Race Tech’s Suspension Bible, by Paul Thede. The clearest book on motorcycle suspension I’ve ever read.

Sportsbike Performance Handbook, by Kevin Cameron. The clearest book on how motorcycles work that I’ve ever read (don’t get distracted by the title.)

Top Dead Center and Top Dead Center 2, by Kevin Cameron. Two collections of technical and motorcycle technology columns that will blow you away with the clarity of thought and description.

She’s a Bad Motorcycle, by Geno Zanetti. A powerful collection of essays and excerpts on motorcycles and motorcycling. Zanetti’s collection is wide-ranging as well as beautiful. Absolutely love this book! Also look for Sons of Thunder, by Neil Bradford. Not as good, but more easily available.

Riding Man, by Mark Gardiner. An older motorcyclist decides to go racing. So, he heads to the most dangerous race on Earth, the Isle of Man TT.

Zero to Sixty, by Gary Paulsen. A cancer diagnosis doesn’t usually lead people to ride motorcycles. But this is a wonderful story because it did.

Stealing Speed, by Mat Oxley. An account of how motorcycle technology was espionaged from East Germany to Japan. What a great story!

Holeshot

The one motorcycle you’d buy today, if there were no constraints whatsoever:
I’d love to get my first Yamaha RD350, Fera, back. But at the dream end of the spectrum? I think I’d rather acquire more experiences today than a specific motorcycle, if constraints were removed, really.
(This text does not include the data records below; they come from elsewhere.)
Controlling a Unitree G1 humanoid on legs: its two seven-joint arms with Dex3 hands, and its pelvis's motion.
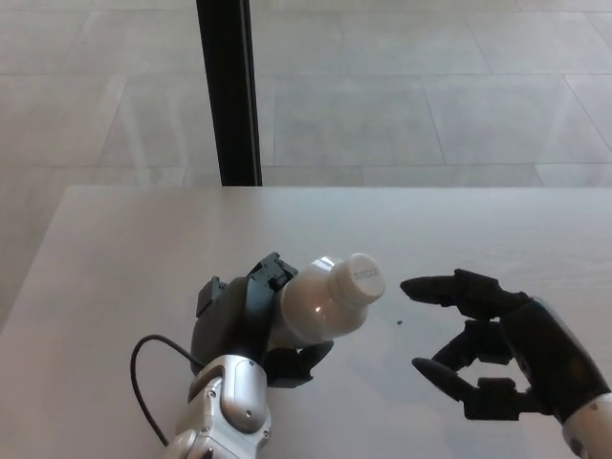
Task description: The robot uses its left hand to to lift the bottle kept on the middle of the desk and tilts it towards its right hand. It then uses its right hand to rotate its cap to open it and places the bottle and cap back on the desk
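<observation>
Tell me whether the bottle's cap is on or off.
On. The white cap sits on the neck of the bottle, which the left robot hand holds tilted toward the open right robot hand.
</observation>
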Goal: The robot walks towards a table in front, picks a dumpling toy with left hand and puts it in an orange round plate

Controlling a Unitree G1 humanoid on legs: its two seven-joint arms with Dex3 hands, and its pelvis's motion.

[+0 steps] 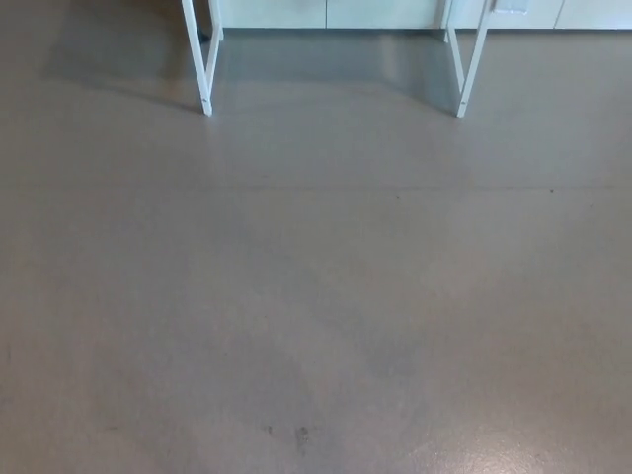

The motorcycle(s) you’ve always dreamt of riding, but haven’t yet been able to ride: Yamaha RD500 and TZ750.

Your most favourite motorcycle journalists (can be Indian or foreign), whose work you love and who’ve inspired your own work in motorcycle journalism: Kevin Cameron and Peter Egan of Cycle World. Kartikeya Singhee at MotorInc. Ari Henning of Revzilla.

In MotoGP, what do you enjoy watching more – two-stroke 500s of the 1980s/1990s, or modern-day four-strokes: Two-stroke 500s in 4K would be killer!

Between Mick Doohan, Valentino Rossi, Casey Stoner and Marc Marquez, who’s the most talented MotoGP rider ever: It’s kind of hard to say because they’ve all done the impossible. But if pulling crowds is to be counted as a part of their talents, then Rossi towers over them all.

If you had one week to ride across Europe, which motorcycle would you choose: My Ducati Multistrada V4 S will do nicely.